The spdh/spdh mutants have a normal body size but exhibit shortened, fused, and duplicated digits in both front and rear feet. Ossification is severely delayed and ossification centers are mis-patterned in developing metacarpal, metatarsal and phalangeal bones. Joint formation is severely disrupted in the phalanges, with forelimbs more affected compared to the hindlimbs. Reduced rates of proliferation and differentiation of mutant chondrocytes contribute to altered cartiledge/bone morphology. Although expression patterns of Hoxd13/11/12 and Hoxa13 do not seem to be disrupted, their function does seem to be disrupted, indicating HOX protein interactions are altered as a result of the spdh mutation. Additionally, the spdh mutant phenotype is much more severe than mutants carrying a targeted disruption of the spdh gene, supporting a dominant-negative effect. The preputial glands of the genital tract are absent in both male and female spdhmutants (Albrecht et al., 2002; Johnson et al., 1998; Dolle et al., 1993).
The Hoxd13spdhmice were discovered in the B6C3Fe-a/a-Csflop colony at the Mouse Mutant Resource of The Jackson Laboratory in 1994. Malformations of the foot were initially noted with an inheritance pattern consistent with an autosomal recessive mutation. Through linkage and PCR typing analyses it was determined that the mutation lies on chromosome 2 and originated within a chromosomal region from C3FeLe.B6-a. Hoxd13spdhmice are maintained on the B6C3Fe-a/a background by outcrossing a homozygous female to B6C3FeF1 a/a (stock # 001022) each generation, then intercrossing the obligate heterozygous offspring. Csflop has been bred out of the strain. The Hoxd13spdh/Hoxd13spdh males are infertile. (Johnson et al., 1998; Albrecht et al., 2002). Embryos for this strain were frozen as a product of breeding B6C3FeF1-a/a females with heterozygous males at N44F1.

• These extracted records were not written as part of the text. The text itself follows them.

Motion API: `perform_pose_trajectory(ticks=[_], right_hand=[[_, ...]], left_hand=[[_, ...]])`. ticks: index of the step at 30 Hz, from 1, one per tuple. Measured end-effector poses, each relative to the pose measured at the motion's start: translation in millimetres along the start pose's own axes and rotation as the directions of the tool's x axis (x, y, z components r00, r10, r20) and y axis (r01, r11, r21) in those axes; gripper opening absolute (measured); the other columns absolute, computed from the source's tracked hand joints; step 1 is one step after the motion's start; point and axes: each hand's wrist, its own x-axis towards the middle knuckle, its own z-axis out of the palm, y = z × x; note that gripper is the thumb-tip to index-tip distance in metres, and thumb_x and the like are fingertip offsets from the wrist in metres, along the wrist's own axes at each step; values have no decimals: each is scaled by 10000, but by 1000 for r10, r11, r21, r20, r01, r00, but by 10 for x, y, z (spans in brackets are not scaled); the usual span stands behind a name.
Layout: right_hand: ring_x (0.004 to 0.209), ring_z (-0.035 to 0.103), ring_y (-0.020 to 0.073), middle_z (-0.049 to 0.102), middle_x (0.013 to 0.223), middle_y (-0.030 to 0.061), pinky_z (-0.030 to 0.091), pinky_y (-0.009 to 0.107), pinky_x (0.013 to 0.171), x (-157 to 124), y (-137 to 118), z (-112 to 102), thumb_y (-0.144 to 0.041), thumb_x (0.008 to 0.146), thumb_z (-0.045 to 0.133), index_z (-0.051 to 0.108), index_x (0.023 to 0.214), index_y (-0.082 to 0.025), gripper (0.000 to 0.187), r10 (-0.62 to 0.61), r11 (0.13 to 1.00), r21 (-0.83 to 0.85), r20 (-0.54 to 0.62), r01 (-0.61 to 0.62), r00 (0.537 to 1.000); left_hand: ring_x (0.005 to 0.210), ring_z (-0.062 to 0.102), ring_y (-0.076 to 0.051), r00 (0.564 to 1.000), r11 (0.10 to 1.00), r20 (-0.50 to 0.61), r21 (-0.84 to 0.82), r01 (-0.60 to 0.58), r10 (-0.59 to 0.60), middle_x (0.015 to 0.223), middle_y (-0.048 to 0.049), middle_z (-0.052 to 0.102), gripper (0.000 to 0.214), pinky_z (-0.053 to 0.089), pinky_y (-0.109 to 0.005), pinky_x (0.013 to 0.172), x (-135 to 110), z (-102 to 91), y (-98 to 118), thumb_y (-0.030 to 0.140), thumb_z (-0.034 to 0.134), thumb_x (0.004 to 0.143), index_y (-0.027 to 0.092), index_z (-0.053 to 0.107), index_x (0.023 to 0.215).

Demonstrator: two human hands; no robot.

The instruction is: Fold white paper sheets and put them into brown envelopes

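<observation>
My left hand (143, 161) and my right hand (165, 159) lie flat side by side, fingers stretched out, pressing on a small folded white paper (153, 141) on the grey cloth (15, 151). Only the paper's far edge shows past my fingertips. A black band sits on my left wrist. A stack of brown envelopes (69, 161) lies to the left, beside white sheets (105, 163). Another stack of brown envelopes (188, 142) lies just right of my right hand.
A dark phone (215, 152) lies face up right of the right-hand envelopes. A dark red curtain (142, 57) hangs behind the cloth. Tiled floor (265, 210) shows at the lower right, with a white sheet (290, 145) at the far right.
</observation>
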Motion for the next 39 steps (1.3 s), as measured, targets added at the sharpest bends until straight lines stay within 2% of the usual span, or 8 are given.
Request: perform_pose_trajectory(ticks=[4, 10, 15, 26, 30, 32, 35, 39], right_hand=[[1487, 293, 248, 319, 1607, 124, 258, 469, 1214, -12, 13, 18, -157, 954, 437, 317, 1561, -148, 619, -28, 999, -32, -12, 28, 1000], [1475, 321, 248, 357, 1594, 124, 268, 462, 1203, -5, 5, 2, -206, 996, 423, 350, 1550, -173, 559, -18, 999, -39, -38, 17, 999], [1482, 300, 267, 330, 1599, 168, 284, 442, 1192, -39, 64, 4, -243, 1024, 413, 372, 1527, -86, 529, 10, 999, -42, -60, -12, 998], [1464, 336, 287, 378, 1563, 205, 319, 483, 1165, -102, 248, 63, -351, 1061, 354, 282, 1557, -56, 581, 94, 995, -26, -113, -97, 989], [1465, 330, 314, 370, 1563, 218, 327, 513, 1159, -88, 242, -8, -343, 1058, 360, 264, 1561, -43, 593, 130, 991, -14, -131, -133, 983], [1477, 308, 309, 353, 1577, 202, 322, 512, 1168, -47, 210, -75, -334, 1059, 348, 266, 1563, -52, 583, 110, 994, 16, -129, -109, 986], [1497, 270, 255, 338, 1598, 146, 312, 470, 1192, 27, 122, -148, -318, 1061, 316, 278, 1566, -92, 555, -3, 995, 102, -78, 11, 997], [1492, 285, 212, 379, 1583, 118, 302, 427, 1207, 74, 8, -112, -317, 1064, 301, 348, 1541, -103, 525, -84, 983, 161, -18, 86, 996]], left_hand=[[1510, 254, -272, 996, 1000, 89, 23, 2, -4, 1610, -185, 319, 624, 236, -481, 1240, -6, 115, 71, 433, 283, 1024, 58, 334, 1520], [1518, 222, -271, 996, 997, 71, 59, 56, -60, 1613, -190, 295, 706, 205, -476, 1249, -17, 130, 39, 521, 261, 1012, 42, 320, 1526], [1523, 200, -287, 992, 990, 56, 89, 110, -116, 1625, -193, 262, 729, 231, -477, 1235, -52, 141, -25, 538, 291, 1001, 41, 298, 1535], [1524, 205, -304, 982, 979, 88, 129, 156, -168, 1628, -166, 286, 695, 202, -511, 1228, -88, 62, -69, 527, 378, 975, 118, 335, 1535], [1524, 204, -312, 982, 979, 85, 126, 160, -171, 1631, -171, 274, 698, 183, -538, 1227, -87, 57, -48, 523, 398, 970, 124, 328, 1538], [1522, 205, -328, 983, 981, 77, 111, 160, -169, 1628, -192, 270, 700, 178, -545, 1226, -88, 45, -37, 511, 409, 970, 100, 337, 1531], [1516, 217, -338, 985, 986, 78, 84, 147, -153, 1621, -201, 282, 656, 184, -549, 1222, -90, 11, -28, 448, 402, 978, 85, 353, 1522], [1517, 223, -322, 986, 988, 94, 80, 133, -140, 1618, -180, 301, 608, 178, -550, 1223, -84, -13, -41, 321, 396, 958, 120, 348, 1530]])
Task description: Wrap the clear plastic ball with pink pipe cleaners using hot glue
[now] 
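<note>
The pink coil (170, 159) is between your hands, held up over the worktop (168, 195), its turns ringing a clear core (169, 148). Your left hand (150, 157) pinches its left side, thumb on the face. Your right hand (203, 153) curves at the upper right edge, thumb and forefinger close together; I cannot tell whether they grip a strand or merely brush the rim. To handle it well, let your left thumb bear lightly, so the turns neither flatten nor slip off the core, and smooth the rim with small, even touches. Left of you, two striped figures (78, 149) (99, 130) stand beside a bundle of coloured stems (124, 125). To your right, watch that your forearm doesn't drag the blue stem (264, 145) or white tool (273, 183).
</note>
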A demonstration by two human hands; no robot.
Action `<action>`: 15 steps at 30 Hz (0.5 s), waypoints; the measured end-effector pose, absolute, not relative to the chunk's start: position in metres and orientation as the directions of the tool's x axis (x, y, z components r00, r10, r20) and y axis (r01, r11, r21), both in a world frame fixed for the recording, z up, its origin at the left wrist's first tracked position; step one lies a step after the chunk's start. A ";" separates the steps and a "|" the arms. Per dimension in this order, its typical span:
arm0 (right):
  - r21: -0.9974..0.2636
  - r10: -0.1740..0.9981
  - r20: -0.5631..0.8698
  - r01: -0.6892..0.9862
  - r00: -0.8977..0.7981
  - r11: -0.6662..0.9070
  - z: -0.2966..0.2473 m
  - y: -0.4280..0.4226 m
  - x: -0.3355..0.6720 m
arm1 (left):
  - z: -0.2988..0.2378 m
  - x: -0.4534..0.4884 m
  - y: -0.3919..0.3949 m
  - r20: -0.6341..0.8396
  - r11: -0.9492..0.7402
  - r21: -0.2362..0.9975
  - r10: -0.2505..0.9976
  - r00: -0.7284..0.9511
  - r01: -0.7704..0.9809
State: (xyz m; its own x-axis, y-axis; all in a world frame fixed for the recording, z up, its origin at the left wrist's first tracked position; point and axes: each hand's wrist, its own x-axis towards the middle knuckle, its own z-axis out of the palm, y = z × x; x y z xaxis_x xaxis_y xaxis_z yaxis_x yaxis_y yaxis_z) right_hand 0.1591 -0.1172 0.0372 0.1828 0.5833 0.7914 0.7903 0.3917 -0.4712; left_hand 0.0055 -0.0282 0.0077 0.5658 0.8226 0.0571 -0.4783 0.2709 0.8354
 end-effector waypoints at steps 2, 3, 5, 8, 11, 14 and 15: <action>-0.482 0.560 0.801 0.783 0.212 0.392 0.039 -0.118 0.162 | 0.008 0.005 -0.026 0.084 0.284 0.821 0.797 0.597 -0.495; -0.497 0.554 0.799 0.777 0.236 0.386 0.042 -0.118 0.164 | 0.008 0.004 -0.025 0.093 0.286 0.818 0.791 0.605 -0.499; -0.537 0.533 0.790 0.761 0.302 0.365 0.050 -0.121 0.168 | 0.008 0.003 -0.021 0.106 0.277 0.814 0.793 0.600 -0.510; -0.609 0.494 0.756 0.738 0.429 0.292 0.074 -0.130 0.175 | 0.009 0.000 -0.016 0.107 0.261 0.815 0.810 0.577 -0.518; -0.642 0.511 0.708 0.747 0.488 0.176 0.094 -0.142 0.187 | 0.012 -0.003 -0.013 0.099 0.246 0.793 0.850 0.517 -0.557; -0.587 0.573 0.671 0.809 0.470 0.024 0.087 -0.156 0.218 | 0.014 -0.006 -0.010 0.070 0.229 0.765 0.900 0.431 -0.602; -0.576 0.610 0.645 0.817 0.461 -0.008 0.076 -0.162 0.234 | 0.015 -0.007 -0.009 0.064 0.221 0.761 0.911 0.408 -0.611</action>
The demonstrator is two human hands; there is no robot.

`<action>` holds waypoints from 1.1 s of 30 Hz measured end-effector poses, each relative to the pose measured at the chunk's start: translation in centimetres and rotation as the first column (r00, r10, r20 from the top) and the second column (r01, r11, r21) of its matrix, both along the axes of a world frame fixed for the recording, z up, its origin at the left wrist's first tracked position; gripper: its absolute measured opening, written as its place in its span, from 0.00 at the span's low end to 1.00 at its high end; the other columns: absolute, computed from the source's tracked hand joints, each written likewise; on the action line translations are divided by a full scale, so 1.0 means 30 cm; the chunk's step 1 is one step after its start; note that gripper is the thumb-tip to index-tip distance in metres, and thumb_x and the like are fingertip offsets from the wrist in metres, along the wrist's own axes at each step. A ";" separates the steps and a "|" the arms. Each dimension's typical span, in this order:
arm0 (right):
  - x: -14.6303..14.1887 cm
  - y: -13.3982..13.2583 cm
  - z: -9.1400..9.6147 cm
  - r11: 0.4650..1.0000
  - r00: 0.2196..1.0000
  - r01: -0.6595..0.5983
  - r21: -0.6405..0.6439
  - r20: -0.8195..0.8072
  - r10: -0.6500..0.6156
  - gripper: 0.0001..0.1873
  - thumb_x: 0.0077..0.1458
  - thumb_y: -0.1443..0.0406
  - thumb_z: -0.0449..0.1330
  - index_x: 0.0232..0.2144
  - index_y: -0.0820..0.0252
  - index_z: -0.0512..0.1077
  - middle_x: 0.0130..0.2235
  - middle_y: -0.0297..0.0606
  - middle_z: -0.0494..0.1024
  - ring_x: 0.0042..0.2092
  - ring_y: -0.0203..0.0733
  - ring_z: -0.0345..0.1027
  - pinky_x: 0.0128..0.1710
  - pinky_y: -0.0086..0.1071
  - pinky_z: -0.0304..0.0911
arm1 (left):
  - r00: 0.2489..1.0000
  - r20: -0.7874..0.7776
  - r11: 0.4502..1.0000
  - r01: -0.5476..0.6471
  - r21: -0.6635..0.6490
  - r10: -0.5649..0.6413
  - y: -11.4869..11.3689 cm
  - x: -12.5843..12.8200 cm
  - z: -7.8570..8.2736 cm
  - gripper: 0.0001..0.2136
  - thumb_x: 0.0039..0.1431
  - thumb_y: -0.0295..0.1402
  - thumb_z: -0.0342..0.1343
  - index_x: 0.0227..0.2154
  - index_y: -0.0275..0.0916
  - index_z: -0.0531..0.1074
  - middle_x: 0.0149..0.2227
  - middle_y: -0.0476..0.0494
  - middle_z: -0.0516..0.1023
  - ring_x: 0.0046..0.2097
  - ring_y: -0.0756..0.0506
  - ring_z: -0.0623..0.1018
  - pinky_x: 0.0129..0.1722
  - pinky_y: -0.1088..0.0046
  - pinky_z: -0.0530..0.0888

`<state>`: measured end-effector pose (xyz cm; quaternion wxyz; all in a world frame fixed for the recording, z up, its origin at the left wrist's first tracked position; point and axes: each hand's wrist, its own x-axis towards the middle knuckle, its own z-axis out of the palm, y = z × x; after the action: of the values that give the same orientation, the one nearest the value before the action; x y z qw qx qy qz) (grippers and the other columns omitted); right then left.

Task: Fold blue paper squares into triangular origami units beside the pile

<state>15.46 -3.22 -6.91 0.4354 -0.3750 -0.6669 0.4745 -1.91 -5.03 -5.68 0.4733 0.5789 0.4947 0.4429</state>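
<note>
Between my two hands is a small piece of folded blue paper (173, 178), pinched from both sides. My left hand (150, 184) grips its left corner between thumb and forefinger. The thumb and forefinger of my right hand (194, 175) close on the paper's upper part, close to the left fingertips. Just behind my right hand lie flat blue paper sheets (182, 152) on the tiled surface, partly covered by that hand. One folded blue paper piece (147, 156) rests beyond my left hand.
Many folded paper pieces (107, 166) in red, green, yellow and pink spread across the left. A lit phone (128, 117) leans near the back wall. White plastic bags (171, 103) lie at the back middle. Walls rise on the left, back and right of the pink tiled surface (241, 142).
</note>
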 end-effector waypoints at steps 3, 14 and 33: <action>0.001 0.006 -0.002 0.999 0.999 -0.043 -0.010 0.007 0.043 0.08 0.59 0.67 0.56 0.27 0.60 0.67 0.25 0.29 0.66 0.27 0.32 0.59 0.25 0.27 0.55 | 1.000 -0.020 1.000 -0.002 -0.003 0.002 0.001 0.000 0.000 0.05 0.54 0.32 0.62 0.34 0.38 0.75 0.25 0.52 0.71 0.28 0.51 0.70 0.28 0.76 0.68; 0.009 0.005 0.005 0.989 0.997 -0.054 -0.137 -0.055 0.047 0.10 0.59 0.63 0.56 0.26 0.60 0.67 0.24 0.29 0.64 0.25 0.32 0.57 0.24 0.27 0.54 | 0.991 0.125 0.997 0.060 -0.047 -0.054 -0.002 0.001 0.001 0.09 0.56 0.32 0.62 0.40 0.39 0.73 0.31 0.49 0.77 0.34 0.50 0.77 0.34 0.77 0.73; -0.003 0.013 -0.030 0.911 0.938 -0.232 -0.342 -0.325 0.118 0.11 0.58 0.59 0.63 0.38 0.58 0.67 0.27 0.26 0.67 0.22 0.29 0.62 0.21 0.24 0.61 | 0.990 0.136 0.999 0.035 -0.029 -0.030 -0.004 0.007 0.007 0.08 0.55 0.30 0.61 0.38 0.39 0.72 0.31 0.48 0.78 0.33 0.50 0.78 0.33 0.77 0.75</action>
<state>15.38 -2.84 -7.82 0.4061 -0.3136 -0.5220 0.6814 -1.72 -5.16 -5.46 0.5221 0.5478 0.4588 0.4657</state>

|Allele Name||synpolydactyly homolog|
|Gene Symbol and Name||Hoxd13, homeobox D13|
|Strain of Origin||B6C3Fe a/a-Csf1op/J|
|Molecular Note||21 bp in-frame duplication within a polyalanine-encoding region at the 5'-end of the Hoxd13 coding sequence. This duplication expands the stretch of alanines from 15 to 22, the same type of expansion that occurs in human synpolydactyly mutations.|
When using the synpolydactyly homolog mouse strain in a publication, please cite the originating article(s) and include JAX stock #002875 in your Materials and Methods section.